Michael B. Jordan’s awards are stacking up.

The “Sinners” star won the Actor Award for lead actor for portraying the film’s twin ex-mob enforcers turned juke joint owners, Smoke and Stack.

“I wasn’t expecting this at all,” Jordan said as he accepted his award Sunday evening. “I’m so honored and privileged to be nominated in categories with people and actors and humans that I love.”

“I love their work and what you contribute to to our craft, and this ride has been unbelievable,” he said. “So thank you for welcoming me in and making me feel seen.”

Jordan went on to reminisce about his time as an entry-level SAG-AFTRA member, aspiring toward truly belonging to “this club that I wanted to be in so bad.”

“Those guys that were talking on stage with the awards and nice suits, talking, being in fancy places like that,” the actor said. “That’s what I always wanted and that kid from Newark, New Jersey’s standing here right now.”
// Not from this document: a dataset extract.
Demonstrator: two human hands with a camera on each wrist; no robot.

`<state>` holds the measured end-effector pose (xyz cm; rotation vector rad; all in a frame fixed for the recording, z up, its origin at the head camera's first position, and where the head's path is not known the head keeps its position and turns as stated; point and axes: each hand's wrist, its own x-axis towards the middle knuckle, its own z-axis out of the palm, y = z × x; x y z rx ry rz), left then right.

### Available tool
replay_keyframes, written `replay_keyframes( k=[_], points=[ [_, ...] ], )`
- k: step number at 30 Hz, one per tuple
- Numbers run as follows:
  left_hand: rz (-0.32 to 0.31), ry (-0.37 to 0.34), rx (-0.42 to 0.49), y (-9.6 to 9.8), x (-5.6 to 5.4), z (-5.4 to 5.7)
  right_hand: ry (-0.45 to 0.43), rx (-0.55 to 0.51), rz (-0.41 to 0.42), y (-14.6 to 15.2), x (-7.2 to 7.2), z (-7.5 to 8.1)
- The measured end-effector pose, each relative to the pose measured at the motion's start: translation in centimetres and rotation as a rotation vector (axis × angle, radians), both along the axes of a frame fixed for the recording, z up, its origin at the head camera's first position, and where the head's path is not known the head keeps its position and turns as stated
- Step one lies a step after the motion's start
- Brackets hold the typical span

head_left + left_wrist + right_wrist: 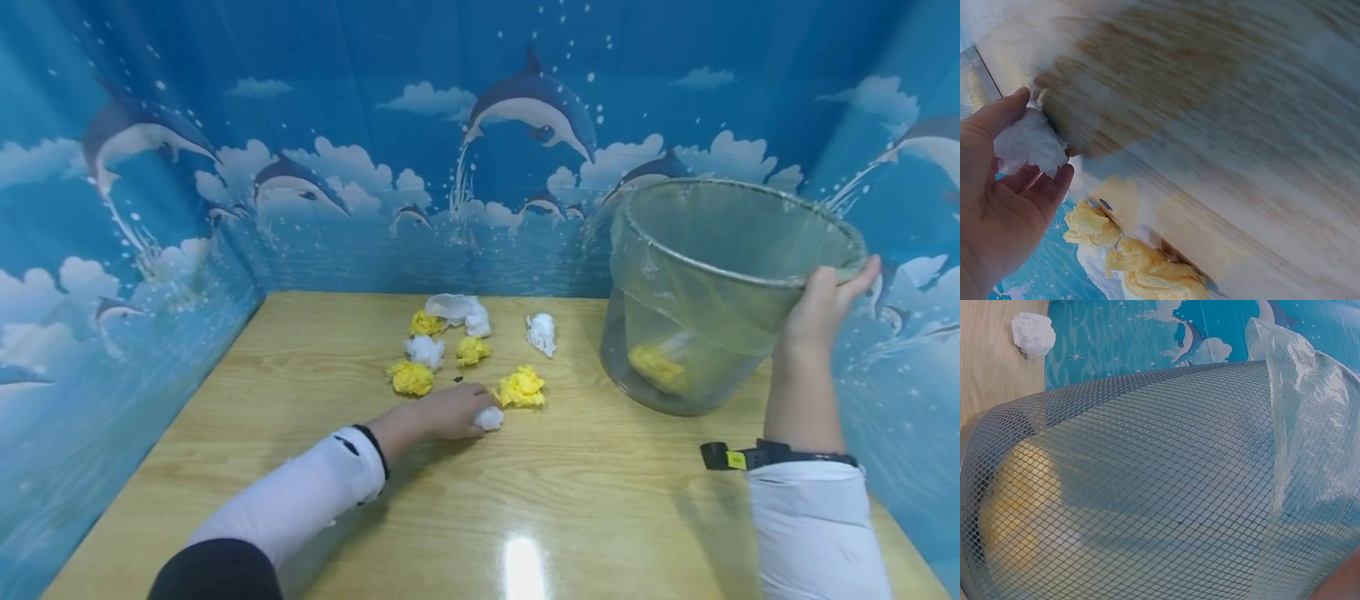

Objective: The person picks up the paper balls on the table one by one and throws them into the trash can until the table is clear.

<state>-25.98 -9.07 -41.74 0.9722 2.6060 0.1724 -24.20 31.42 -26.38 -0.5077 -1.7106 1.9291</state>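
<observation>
My left hand (453, 410) pinches a crumpled ball of white paper (489, 418) low over the wooden table; in the left wrist view the thumb and fingers surround the ball (1032, 140). Just beyond it lies a yellow crumpled paper ball (522, 387). On the right, my right hand (812, 321) grips the rim of a mesh wastebasket (615, 342), which tilts. A translucent bag (675, 271) lines the basket and folds over its rim. Yellow crumpled paper (657, 368) shows through the mesh near the bottom. Only a sliver of the right hand appears in its wrist view.
Left of centre, several yellow (412, 378) and white (425, 352) crumpled balls cluster with a loose white piece (461, 312). Another white ball (541, 333) lies between them and the basket. A dolphin-print curtain (337, 125) encloses the table's (600, 517) back and sides.
</observation>
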Motion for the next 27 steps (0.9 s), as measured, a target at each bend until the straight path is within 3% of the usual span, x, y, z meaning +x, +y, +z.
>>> replay_keyframes(
  k=[27],
  points=[
    [-0.003,0.012,0.031,-0.06,-0.01,0.23,0.002,-0.016,0.002,0.0,-0.07,0.16]
  ],
)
The “Creed” alum went on to thank his mother for driving him to his earliest auditions and director Ryan Coogler for “giving me the opportunity to show what I can do and to be fearless and to create a safe space for us to find the truth.”

Finally, Jordan extended gratitude to his fellow actors and his fans, “who’ve seen me grow up in front of the camera and in these rooms.”

Jordan’s triumph over his fellow nominees, particularly “Marty Supreme” star Timothée Chalamet, is a positive sign as the actor looks toward the Academy Awards later this month.

“Sinners” received a record 16 nominations, many of which are sure to turn into wins at the March 15 ceremony.